▸ What you are asked to do: Look for "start" in the listing below. Gather each line that contains it.

▸ Dataset records:
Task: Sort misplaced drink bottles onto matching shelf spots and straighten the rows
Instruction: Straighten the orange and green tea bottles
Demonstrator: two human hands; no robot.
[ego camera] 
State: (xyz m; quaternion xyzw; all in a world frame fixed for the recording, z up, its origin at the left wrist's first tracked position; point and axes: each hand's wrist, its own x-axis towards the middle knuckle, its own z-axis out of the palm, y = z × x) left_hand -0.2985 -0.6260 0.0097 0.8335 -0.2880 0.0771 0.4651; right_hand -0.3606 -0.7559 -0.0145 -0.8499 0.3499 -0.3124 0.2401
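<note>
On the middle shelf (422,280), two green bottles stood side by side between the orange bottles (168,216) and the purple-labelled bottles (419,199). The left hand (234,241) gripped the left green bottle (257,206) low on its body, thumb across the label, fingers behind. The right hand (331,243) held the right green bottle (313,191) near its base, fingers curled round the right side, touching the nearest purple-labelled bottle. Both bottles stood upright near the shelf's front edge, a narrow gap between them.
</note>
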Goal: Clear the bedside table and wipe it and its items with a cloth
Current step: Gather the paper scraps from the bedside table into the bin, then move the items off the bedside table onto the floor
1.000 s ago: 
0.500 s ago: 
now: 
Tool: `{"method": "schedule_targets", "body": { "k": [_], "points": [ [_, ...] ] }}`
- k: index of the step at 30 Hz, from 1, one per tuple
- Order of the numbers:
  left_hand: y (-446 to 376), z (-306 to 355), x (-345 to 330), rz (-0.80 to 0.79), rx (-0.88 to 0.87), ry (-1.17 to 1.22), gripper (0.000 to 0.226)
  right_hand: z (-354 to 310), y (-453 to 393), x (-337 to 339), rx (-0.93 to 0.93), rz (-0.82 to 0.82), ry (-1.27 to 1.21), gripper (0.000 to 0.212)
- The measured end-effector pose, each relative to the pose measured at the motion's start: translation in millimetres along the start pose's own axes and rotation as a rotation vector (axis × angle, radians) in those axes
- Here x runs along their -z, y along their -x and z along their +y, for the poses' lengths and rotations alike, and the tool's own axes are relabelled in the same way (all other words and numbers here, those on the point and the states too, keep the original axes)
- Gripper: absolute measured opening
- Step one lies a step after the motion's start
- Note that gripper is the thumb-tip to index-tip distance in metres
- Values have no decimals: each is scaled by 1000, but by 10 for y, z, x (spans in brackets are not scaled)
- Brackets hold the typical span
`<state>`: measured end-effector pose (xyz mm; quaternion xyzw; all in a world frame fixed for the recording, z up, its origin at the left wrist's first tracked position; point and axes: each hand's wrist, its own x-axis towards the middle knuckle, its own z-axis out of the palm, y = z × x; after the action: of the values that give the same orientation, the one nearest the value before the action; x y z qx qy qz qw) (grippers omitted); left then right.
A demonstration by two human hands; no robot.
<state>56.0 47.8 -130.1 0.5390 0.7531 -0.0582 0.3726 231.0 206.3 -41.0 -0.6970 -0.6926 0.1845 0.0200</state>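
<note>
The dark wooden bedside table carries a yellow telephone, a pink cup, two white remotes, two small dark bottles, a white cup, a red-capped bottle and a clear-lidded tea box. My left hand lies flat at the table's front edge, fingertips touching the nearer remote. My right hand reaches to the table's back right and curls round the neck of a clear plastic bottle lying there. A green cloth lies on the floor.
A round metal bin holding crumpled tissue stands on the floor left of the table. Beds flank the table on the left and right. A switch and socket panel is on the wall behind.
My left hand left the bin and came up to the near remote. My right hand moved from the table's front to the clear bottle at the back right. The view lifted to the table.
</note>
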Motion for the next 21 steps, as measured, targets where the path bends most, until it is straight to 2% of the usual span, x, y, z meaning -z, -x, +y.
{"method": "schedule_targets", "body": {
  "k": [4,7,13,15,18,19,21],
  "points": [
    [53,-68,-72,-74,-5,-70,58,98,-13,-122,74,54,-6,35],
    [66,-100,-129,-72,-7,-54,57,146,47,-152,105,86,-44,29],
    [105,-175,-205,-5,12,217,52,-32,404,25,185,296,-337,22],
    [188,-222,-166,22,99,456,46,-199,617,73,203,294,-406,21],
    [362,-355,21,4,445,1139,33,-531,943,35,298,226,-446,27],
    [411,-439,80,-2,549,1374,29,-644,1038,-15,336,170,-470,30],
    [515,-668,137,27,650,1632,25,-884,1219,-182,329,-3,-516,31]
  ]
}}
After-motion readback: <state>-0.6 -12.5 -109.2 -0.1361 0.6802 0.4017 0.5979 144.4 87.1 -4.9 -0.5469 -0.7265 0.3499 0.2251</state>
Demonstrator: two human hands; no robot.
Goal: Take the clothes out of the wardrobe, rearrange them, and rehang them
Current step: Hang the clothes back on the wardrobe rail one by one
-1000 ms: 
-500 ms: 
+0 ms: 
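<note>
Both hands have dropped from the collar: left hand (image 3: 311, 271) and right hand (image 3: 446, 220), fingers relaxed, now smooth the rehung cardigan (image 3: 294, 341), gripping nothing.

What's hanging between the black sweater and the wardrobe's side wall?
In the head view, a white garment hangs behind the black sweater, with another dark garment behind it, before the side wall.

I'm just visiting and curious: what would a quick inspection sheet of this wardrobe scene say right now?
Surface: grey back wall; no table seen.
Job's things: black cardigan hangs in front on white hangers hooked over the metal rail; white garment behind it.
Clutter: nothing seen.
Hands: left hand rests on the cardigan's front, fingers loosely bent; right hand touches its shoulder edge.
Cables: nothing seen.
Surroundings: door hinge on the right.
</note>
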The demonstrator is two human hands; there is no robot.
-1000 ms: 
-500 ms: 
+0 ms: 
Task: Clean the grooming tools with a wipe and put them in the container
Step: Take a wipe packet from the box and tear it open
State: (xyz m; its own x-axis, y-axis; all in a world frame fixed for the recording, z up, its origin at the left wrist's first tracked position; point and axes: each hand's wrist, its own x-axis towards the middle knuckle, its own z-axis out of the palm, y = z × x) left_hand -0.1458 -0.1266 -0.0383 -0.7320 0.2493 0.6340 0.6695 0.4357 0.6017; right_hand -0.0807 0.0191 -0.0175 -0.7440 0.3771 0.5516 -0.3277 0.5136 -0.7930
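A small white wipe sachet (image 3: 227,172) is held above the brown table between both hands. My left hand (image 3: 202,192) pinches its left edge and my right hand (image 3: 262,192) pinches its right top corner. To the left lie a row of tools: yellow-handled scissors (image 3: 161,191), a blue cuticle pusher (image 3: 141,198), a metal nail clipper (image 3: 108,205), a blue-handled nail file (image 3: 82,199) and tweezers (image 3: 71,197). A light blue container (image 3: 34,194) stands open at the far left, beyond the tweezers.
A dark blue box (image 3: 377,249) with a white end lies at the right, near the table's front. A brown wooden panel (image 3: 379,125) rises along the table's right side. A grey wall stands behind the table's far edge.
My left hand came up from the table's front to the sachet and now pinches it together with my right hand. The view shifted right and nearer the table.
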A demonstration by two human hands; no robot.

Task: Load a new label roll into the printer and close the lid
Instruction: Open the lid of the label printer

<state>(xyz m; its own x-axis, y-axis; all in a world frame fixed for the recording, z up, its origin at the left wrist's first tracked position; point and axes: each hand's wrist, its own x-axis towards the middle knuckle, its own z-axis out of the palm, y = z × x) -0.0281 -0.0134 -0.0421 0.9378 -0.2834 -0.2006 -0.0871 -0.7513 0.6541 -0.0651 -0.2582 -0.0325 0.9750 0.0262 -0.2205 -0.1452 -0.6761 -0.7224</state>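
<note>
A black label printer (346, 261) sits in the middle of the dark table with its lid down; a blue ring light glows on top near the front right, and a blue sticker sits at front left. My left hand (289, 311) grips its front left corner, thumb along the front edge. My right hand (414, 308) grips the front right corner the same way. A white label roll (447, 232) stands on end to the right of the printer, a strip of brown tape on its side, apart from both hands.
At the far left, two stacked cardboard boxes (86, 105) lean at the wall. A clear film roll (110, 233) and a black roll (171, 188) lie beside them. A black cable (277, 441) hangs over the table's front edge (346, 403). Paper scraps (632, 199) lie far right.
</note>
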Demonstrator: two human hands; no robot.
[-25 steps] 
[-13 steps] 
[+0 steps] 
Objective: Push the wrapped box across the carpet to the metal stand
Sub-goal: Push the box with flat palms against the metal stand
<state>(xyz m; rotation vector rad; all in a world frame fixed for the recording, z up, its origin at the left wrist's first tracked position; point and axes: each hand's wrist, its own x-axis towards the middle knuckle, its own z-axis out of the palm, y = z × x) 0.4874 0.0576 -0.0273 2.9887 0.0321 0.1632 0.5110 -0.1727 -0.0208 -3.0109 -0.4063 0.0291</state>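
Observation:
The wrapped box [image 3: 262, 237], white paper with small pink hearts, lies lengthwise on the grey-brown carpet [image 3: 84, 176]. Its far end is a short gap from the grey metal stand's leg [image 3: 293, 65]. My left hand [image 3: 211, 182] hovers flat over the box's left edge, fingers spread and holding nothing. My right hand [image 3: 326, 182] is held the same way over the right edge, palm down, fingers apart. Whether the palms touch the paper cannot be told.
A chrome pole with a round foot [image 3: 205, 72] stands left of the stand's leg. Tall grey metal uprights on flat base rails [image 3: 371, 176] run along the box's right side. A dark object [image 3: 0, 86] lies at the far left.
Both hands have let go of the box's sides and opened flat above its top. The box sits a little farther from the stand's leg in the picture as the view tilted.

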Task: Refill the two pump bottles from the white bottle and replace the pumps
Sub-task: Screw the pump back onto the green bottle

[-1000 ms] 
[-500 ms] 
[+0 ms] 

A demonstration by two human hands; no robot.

▸ Final answer:
- The measured end-effector pose, each relative to the pose measured at the motion's start: translation in millimetres along the start pose's own axes and rotation as a rotation vector (axis × angle, radians) in those axes
- Step one lies a step after the motion's start

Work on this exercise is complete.